Vaccini per operatori sanitari, l’obbligo scalda il dibattito

Introdurre un obbligo vaccinale che coinvolga operatori sanitari, ma anche tutto il personale che opera a qualsiasi titolo nelle scuole e nei servizi educativi.

È in sintesi il contenuto dell’emendamento presentato dal deputato e medico oculista Paolo Russo di Forza Italia al decreto Milleproroghe, attualmente in discussione alla Camera.

La proposta, insieme allo stop del governo alla legge della Regione Puglia che introduceva la vaccinazione tra i requisiti di idoneità lavorativa nelle strutture sanitarie, ha riacceso il dibattito sul tema.

“Su questo argomento, tutti gli autorevoli auditi in commissione hanno riferito che, valutando gli aspetti statistici ed epidemiologici dell’ultima epidemia di morbillo, una rilevante percentuale di malati, intorno al 22 per cento, riguardava operatori sanitari”, dice Russo al Giornale della Previdenza.

Nell’ultima epidemia di morbillo una rilevante percentuale di malati, intorno al 22 per cento, riguardava operatori sanitari

Il deputato sottolinea che “quando il pregiudizio contro il vaccino non si riesce a sconfiggere con la conoscenza, lo studio e la divulgazione è evidente che occorre l’obbligo, anche se come ultima ratio”.

Il 4 settembre scorso, durante l’audizione alla Camera della Fnomceo, Pierluigi Lopalco professore di Igiene e Medicina preventiva all’Università di Pisa, affiancando il presidente Filippo Anelli, ha ricordato che gli operatori sanitari  “sono oggi per la maggior parte appartenenti alla fascia d’età che non si vaccinava, perché il vaccino per il morbillo non era ancora disponibile, e non sono mai stati recuperati. Quindi, anche se la quota di chi non è vaccinato e non ha fatto il morbillo è molto bassa, per questi soggetti il rischio di ammalarsi è molto elevato perché sono fortemente esposti al virus”.

Anche se la quota di chi non è vaccinato e non ha fatto il morbillo è molto bassa, per questi soggetti il rischio di ammalarsi è molto elevato

Lopalco sottolinea che per questo tipo vaccinazioni un’idea di obbligo sarebbe molto ragionevole, soprattutto per operatori sanitari a contatto con pazienti fragili.

“Immaginiamo infatti cosa potrebbe succedere in un reparto di oncoematologia o terapia intensiva neonatale in cui ci sia un operatore che sta incubando la varicella” dice Lopalco. “Anche se la percentuale non è alta, deve essere azzerata perché non possiamo permettere che circolino in ospedale operatori sanitari suscettibili a questa malattia”.

Da parte sua il ministero della Salute, in una circolare d’agosto, ha ricordato l’importanza della vaccinazione degli operatori e degli studenti dell’area sanitaria, soprattutto quelli frequentanti i reparti a maggior rischio, invitando alla promozione delle vaccinazioni per morbillo, parotite, rosolia, pertosse, varicella, epatite B e influenza.

 

LO SCONTRO TRA GOVERNO E REGIONE PUGLIA

Ad oggi, non esiste un obbligo nazionale di vaccinazione per gli operatori sanitari, ma solo una legge  approvata dal consiglio regionale pugliese, sulla quale si è recentemente aperto lo scontro  col governo.
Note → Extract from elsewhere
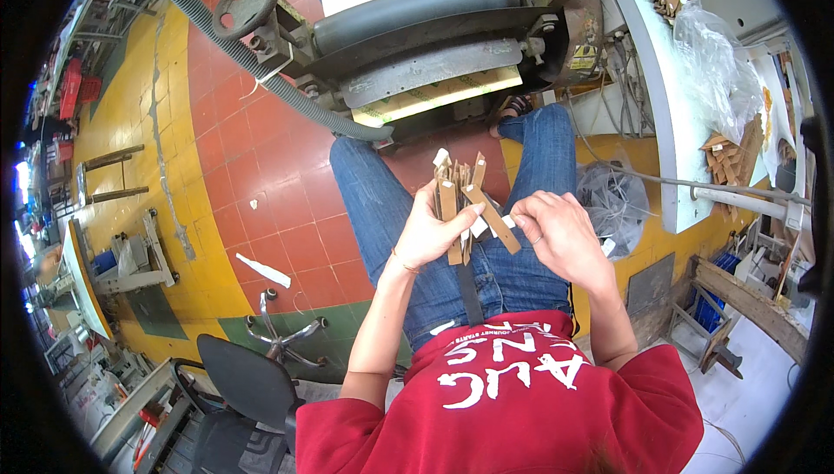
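Above my lap, my left hand [423,238] is closed around a bundle of flat brown strips [448,202], stiff like leather or card. Several strips stick up past the fingers, and small pale pieces show among them. One strip [497,224] slants out of the bundle toward the right, under my left thumb. My right hand [560,232] is closed in a pinch at a small white piece [509,221] by that strip's edge. Whether the white piece is stuck to the strip cannot be made out.
A roller machine [417,13] with a handwheel [247,6] stands ahead of my knees. At right is a pale table [647,83] with a clear plastic bag [717,57] and brown pieces [730,161]. Another plastic bag [612,200] lies beside my right leg; a black chair [248,387] stands behind left.
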A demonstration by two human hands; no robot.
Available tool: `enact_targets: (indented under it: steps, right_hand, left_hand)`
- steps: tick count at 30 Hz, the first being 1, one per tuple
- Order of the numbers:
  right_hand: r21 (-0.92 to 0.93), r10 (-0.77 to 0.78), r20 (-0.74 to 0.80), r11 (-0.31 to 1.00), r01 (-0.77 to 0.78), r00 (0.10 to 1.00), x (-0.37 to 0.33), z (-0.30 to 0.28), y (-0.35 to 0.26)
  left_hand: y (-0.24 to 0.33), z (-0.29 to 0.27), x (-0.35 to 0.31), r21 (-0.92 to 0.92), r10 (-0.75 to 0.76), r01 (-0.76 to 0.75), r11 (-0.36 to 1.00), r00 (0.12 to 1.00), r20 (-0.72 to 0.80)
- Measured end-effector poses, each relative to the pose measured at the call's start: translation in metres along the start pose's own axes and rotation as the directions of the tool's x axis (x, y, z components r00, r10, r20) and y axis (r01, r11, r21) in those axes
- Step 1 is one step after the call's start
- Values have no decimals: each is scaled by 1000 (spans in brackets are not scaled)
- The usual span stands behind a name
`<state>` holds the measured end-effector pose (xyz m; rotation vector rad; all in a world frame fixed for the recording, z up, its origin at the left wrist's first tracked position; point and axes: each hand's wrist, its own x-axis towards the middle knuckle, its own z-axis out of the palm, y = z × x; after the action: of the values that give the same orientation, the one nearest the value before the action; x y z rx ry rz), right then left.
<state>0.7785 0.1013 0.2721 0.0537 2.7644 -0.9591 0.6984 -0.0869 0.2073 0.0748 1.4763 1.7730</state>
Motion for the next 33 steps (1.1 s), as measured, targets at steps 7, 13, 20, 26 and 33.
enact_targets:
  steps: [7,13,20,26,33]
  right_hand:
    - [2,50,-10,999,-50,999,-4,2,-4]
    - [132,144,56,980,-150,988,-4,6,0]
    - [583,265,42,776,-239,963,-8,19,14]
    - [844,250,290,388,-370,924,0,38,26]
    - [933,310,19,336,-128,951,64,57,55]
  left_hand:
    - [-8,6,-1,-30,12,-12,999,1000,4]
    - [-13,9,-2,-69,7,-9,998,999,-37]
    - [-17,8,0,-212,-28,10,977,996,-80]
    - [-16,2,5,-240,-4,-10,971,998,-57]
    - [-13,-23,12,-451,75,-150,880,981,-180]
Nel mese di agosto l’esecutivo ha infatti impugnato la norma, perché imponendo obblighi di vaccinazione andrebbe oltre le competenze regionali.

L’ultima parola spetta ora alla Corte costituzionale, chiamata a esprimersi sulla questione.

Ad aver affrontato il tema è anche l’Emilia Romagna, che ha però utilizzato un meccanismo diverso: non una legge regionale, ma una sorta di regolamento che limita la possibilità di lavorare nei reparti di oncologia, ematologia, neonatologia, ostetricia, pediatria, malattie infettive, pronto soccorso e centri trapianti solo agli operatori sanitari che risultano immuni a morbillo, parotite, rosolia e varicella.